OK im gonna post here about thirty times, cool?


----------



## Quercusuber (Nov 10, 2011)

honorary pie said:


> OK im gonna post here about thirty times, cool?


LOL!! You do not need that, my friend!! 

I guess that, by the time the deadline ends, you'll have the 100 posts.

Thanks anyway for noticing that!!

Cheers ...Q


----------



## honorary pie (Feb 12, 2015)

Hehehe, that's not my style. I'll wait until I have the honest requirements, I EFFING adore your work though.. I'm out this time.


----------



## Quercusuber (Nov 10, 2011)

DukaThe said:


> I don't shoot PFS's so please don't include me in the giveaway, but thank you for the opportunity
> 
> I just wanted to say that that's a beautiful slingshot and amazing carving you've done to it. *__*
> I wish I was only half as good as you
> What are you using for carving/making slingshots? If it's allowed for you to say


Thanks for participating on the giveaway, my friend!!! :wave:

My tools are a carving knife (Flexcut-style carving knives or a Mora 120), japanese hand saw, rasps and sandpapers (my preferred grits are 80, 150, 240, 280, 320, 350, 400, 500 and 800). I also finish with 000 steel wool.

Cheers ...Q


----------



## Beanflip (Sep 11, 2010)

Beautiful work as always Master Q.


----------



## Quercusuber (Nov 10, 2011)

Beanflip said:


> Beautiful work as always Master Q.


Thanks Beanflip!!!

You didn't said "I'm in" but, obviously, you'll be on the list!!

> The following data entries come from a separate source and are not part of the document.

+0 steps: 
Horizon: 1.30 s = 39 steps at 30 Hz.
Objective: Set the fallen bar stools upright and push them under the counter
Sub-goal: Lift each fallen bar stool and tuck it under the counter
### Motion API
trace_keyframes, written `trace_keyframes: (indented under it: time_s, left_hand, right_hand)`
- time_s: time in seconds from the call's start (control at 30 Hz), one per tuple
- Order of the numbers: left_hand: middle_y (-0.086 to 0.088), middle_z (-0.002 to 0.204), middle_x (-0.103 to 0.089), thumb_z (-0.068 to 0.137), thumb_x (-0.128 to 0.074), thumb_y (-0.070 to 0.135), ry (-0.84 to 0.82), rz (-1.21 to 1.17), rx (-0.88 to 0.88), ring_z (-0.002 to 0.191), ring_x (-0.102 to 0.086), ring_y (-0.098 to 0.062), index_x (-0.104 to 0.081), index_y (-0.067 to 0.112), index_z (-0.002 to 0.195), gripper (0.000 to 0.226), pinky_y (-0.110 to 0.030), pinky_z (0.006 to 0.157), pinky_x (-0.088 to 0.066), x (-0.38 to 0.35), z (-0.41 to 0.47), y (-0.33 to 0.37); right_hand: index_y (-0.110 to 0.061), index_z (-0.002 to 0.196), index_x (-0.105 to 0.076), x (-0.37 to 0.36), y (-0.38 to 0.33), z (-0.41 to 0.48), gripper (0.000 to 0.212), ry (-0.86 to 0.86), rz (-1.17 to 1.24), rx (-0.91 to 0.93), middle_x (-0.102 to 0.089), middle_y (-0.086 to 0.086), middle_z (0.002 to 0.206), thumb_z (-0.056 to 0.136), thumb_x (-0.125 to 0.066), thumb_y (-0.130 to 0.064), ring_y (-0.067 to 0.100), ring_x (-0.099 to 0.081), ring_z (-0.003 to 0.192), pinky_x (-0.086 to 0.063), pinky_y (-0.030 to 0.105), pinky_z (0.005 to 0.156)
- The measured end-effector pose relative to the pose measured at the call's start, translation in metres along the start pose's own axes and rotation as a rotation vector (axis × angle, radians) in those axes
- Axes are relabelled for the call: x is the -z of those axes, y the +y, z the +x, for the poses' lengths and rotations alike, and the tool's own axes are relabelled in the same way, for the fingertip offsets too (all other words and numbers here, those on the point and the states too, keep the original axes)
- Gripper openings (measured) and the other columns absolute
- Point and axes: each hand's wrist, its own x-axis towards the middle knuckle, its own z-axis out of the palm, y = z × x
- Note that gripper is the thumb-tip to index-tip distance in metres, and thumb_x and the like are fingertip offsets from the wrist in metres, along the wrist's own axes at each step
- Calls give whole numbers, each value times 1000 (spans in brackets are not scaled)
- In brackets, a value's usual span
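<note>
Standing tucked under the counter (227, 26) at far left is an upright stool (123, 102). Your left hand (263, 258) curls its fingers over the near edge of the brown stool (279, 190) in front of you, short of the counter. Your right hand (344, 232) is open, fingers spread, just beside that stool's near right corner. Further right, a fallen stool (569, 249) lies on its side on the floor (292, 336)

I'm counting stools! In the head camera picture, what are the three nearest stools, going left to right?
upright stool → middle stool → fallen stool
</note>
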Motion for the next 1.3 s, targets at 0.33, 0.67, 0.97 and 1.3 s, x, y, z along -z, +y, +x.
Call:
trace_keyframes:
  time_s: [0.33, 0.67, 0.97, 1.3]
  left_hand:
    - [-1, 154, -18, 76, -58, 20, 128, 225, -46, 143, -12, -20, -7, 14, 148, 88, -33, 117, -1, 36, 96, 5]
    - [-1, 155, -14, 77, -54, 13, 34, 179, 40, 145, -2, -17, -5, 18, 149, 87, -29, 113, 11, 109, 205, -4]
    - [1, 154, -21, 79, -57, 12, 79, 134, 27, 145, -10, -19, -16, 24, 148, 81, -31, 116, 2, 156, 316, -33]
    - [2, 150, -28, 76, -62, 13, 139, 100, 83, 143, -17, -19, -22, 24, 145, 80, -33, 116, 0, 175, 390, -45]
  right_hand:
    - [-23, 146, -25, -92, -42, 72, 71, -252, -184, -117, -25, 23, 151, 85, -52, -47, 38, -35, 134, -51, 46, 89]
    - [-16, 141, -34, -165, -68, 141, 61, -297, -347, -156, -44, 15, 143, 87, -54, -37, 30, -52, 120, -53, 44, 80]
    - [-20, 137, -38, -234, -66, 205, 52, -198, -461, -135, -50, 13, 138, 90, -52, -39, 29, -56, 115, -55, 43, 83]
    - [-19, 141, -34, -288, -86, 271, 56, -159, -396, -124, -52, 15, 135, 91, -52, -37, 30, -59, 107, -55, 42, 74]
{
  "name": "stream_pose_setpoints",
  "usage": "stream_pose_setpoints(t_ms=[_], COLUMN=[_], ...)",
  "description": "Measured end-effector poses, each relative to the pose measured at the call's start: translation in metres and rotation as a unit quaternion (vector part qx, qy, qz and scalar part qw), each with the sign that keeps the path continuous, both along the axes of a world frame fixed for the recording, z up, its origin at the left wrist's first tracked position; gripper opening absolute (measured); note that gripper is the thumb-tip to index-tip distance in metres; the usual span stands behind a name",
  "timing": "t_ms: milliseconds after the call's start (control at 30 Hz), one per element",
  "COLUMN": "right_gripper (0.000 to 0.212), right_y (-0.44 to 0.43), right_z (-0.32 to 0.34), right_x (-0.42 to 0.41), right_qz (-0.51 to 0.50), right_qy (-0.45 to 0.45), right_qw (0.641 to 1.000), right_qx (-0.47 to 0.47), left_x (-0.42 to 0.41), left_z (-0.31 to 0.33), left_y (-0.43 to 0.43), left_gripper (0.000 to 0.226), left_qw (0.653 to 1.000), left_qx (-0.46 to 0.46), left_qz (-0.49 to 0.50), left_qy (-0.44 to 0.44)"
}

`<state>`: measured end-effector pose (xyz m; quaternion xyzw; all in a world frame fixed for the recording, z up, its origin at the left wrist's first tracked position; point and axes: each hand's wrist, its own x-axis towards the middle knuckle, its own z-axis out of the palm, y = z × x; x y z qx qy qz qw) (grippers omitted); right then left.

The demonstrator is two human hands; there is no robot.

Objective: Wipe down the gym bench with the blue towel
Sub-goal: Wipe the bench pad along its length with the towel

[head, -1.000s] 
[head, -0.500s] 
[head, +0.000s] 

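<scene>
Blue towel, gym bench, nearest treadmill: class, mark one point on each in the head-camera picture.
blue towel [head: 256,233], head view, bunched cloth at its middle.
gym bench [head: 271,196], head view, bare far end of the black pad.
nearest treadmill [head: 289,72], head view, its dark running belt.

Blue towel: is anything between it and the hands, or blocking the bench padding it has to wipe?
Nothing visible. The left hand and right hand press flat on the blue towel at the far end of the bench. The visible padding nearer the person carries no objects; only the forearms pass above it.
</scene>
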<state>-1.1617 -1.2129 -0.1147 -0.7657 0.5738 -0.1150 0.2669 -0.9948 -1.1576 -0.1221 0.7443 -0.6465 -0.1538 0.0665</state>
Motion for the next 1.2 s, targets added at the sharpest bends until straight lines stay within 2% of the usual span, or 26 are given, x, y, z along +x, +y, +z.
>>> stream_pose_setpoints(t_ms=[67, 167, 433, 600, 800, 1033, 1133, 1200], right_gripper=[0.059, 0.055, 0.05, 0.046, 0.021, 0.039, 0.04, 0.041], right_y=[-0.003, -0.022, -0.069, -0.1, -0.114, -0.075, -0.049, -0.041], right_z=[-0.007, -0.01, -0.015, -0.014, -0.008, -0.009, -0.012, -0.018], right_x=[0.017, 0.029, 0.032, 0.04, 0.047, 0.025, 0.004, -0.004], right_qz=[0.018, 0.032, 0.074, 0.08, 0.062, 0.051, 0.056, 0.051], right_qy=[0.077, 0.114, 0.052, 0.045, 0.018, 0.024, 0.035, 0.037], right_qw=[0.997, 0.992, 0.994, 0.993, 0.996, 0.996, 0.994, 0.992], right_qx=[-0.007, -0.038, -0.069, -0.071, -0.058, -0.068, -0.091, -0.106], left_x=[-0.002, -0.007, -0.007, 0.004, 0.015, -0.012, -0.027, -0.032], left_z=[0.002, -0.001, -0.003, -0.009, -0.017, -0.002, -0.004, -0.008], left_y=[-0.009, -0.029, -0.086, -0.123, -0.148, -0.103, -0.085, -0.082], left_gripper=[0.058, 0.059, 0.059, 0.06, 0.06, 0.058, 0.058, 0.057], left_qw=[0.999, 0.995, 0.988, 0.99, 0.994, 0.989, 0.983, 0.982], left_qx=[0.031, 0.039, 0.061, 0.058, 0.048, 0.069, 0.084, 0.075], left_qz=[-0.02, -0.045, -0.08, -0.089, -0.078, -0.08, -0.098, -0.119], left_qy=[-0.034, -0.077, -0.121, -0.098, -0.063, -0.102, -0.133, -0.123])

Hope everything's fine, my friend!!!

Cheers ...Q


----------



## carboncopy (Jan 14, 2014)

I'm in, thank you for the chance!

As for PFS's, I really like them, they're great to shoot yet fully pocketable!

And winning a carved Natural from the Master himself would be incredible!


----------



## Mr. Clean (Feb 3, 2015)

WOW! I'm in!

That's a beautiful PFS!How hard is olive wood compared to others?


----------



## Quercusuber (Nov 10, 2011)

Mr. Clean said:


> WOW! I'm in!
> 
> That's a beautiful PFS!How hard is olive wood compared to others?


Thank you so much, my friend!!

Olive wood is indeed very sturdy. If compared to certain species of oak, for example, it can be harder than those.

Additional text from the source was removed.